Benefits Spike and Partners Think: Cash in or Get Rich?


Welcome to the Big Law Business Section on the evolution of the legal market written by me, Roy Strom. Today we look at how an increase in profits alters the psyche of Big Law associates. Register to get this column delivered to your inbox on Thursday mornings.

Managing partners of large law firms often say that their job is to grow their partners’ profit pool. On this measure, most have done a fantastic job over the past couple of years.

Maybe too fantastic.

The profits of some large law firms have grown so rapidly that some partners are beginning to wonder about their future: how long will it take for them to continue working?

In companies where profits haven’t grown as quickly, partners are more tempted than ever to move, looking to cash in on record pay elsewhere.

“It’s a new phenomenon,” said Suzanne Krane, San Francisco partner of recruiting firm Macrae Inc. “Will we see people retiring sooner? I think we will. They say they will.

The new calculation is driven by an unexpected increase in earnings over two years. I wrote last week that the average AmLaw 100 partner could earn about $460,000 more in profits over the past two years than they would have if longer-term growth trends continued.

In the most successful companies, the numbers are more staggering. I reported earlier this year that some Kirkland & Ellis partners made $20 million last year. Although still rare, the number of eight-figure salaries in Big Law has increased over the past two years, recruiters said. Some partners don’t need to move to double their salaries, recruiters said.

Consider Latham & Watkins, whose The American Lawyer reported this week that earnings per partner rose 26% to $5.7 million last year. This is on top of earnings growth of 20% last year. Over the past two years, Latham’s average financial partner has made $10.2 million in profit, according to data from AmLaw.

The partners would have earned $8.3 million over the past two years if Latham’s earnings had instead grown at the company’s more “modest” seven-year average of 6.6%, according to AmLaw data. .

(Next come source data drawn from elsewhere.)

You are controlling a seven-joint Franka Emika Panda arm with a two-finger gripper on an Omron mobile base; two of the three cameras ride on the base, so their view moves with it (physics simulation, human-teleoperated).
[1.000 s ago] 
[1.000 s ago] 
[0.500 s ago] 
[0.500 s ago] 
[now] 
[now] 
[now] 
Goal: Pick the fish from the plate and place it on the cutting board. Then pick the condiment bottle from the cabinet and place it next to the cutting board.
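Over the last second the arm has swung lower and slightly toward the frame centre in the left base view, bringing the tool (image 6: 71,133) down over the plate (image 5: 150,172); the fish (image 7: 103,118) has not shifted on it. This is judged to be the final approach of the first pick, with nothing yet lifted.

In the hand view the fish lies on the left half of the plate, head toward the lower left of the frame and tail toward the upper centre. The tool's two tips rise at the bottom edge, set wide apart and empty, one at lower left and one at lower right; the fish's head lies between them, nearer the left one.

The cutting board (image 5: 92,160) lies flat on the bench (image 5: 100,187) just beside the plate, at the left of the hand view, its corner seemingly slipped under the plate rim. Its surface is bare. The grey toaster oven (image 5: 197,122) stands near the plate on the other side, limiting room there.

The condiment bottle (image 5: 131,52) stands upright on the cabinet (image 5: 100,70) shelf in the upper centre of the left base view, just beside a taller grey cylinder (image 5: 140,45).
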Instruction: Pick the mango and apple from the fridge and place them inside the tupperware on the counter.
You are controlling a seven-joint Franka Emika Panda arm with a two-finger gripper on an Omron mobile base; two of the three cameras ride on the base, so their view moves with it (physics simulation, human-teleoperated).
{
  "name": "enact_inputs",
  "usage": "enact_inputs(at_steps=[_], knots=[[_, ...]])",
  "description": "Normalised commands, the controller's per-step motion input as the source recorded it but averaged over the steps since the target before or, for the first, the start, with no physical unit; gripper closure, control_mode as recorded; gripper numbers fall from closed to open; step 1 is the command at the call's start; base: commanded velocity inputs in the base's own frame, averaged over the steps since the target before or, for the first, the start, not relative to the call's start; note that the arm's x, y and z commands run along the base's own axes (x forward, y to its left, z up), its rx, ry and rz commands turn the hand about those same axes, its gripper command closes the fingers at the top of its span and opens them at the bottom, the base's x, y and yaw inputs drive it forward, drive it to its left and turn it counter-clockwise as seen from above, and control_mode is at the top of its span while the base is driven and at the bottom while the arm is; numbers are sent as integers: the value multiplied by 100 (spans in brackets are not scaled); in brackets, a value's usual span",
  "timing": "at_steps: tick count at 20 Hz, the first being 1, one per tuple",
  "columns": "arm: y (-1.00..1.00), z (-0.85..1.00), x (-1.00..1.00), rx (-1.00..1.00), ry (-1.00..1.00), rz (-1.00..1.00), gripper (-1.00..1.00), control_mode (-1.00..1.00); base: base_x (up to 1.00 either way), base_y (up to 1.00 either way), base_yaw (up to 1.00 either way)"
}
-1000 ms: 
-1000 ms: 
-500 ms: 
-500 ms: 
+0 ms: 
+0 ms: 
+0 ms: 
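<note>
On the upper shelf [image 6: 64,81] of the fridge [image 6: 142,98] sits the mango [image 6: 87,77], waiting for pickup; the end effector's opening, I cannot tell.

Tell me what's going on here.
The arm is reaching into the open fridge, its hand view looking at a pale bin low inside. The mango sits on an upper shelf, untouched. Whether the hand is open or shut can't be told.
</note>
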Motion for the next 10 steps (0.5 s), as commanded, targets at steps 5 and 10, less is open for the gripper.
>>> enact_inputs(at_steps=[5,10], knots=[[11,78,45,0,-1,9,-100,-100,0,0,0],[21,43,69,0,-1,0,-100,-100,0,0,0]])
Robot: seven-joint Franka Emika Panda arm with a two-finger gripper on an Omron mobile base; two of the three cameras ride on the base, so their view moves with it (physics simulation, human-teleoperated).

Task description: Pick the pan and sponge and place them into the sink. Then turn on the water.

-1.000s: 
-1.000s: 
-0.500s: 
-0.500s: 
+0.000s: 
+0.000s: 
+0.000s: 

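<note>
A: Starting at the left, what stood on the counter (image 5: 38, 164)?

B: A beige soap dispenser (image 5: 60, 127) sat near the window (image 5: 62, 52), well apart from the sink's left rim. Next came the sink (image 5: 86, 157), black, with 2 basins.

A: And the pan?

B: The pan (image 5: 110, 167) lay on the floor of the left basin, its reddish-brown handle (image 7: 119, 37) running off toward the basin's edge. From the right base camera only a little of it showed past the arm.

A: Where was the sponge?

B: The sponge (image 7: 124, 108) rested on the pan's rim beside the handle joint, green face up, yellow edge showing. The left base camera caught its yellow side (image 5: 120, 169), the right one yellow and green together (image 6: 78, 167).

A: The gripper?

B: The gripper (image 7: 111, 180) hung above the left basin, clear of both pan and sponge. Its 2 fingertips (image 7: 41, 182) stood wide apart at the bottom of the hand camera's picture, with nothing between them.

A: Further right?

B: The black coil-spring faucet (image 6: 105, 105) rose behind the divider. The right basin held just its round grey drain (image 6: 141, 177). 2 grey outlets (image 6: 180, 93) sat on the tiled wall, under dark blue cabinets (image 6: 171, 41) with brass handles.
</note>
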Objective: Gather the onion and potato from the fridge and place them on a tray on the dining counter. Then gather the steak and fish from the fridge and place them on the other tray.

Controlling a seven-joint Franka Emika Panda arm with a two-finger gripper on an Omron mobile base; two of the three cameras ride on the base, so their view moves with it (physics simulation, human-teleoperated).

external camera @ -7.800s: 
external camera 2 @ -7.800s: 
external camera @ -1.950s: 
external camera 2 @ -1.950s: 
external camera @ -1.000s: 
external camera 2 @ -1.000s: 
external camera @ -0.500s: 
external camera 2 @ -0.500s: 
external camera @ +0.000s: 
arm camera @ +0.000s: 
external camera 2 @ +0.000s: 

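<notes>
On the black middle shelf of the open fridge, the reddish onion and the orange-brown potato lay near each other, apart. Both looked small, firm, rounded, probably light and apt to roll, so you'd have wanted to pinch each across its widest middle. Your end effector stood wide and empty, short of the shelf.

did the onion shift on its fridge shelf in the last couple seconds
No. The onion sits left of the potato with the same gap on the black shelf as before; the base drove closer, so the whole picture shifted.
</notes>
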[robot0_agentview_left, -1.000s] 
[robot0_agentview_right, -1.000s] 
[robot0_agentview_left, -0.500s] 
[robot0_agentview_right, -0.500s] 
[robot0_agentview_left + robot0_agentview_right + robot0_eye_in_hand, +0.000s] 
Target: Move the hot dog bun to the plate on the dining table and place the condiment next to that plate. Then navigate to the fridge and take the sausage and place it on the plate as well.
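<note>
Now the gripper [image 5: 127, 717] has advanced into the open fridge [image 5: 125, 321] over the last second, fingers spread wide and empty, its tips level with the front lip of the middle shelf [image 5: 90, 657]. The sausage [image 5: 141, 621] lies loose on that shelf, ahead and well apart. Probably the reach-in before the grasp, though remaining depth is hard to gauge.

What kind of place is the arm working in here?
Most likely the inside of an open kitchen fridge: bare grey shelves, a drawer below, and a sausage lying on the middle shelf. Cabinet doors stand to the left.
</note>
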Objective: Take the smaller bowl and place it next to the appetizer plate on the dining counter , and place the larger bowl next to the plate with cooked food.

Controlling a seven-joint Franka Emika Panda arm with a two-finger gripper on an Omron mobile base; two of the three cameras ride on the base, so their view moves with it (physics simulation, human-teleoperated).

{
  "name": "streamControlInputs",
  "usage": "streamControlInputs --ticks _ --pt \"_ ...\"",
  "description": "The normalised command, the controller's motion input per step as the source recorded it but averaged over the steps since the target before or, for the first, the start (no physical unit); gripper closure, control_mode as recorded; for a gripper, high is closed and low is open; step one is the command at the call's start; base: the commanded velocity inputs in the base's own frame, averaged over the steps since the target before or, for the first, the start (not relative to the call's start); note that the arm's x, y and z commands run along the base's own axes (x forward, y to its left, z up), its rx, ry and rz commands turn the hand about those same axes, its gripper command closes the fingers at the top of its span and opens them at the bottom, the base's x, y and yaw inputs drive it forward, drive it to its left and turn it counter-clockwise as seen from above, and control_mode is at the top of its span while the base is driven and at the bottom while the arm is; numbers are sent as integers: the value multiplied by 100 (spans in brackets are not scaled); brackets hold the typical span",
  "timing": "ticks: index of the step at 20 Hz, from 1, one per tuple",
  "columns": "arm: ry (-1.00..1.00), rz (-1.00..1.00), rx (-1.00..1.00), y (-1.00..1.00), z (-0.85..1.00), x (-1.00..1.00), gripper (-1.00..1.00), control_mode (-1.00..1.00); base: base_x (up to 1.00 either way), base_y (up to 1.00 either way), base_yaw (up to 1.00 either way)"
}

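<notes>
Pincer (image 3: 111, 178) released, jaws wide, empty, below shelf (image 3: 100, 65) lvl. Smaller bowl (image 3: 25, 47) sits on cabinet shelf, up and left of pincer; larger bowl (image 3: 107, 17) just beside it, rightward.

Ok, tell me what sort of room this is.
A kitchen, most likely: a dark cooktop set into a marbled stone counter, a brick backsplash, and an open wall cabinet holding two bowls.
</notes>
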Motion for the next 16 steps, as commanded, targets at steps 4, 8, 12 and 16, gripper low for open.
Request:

The pandemic-fueled spike in legal work and cost-cutting led to what might be called an earnings “excess” at Latham of more than $1.9 million per partner over two years. A similar calculation at Paul Weiss Wharton Rifkind & Garrison shows the partners earned about $1.4 million more than long-term growth trends would have expected. Paul Weiss’ earnings per partner reached nearly $6.2 million last year, AmLaw reported.

These companies are unlikely to be outliers.

If profits per partner increased by 20% across the board last year, there would be almost 20 law firms where the average partner would have earned $1 million more than if profits had increased by 8%. in each of the past two years. According to data from AmLaw, there were more than 4,100 associates at these firms in 2020.

Owen Burman, segment manager for Wells Fargo Private Bank Legal Specialty Group, said he knows a partner who pulled out of a Big Law partnership this year, choosing to live off his wife’s salary.

“After a big year of windfall, some partners may decide it’s just not worth it,” Burman said. He joked that the retirement would only last as long as Tom Brady is away from football. “I don’t know if it will be a 40-day retreat in this company. But it’s certainly tempting after a good year.

For every partner tempted to leave, as many might be motivated to stay for the chance to build generational wealth.

It’s like a version of Newton’s third physical law: every action has an equal and opposite reaction. As money moves to the extremes, so does the decision-making it compels.

Krane, Macrae’s scout, said she helped a Bay Area partner double his pay with a lateral move in the past two years. The partner had grown up in poverty and the first thing she did with her new pay was “trick” a Mercedes Sprinter van to travel with her family, Krane said.

The move changed his family’s trajectory of generational wealth, the partner told Krane.

David Walden, New York-based managing director of staffing firm EP Dine Inc., said increased profitability has led to more partners checking their value in the side market. And while those considering early retirement or trying to build a generational legacy remain a small subset of Big Law’s partners, it’s a growing consideration.

“It was a vocabulary and a discussion that existed over the past two decades in conversations with partners, but it was much more unique,” Walden said of early retirement or wealth building. “Now it’s increasingly becoming part of a Big Law partner’s vocabulary.”

worth your time

On litigation funding: US litigation finance firms committed $2.8 billion to new deals last year, according to an industry survey by Westfleet Advisors. That’s an 11% increase from a year ago, and much of it was due to increased interest from AmLaw 200 companies.

On Big Pharma Paydays: Top lawyers at Pfizer Inc., Abbott Laboratories and AbbVie Inc. collectively earned about $26 million in total compensation last year, reports Brian Baxter.

On major legal regulations: Morrison & Foerster has settled allegations brought by two female lawyers alleging the firm marginalized, denied advancement and abused women because of their gender, pregnancies and maternity leave, reports Patrick Dorrian.

It’s all for this week ! Thanks for reading and please send me your thoughts, criticisms and advice.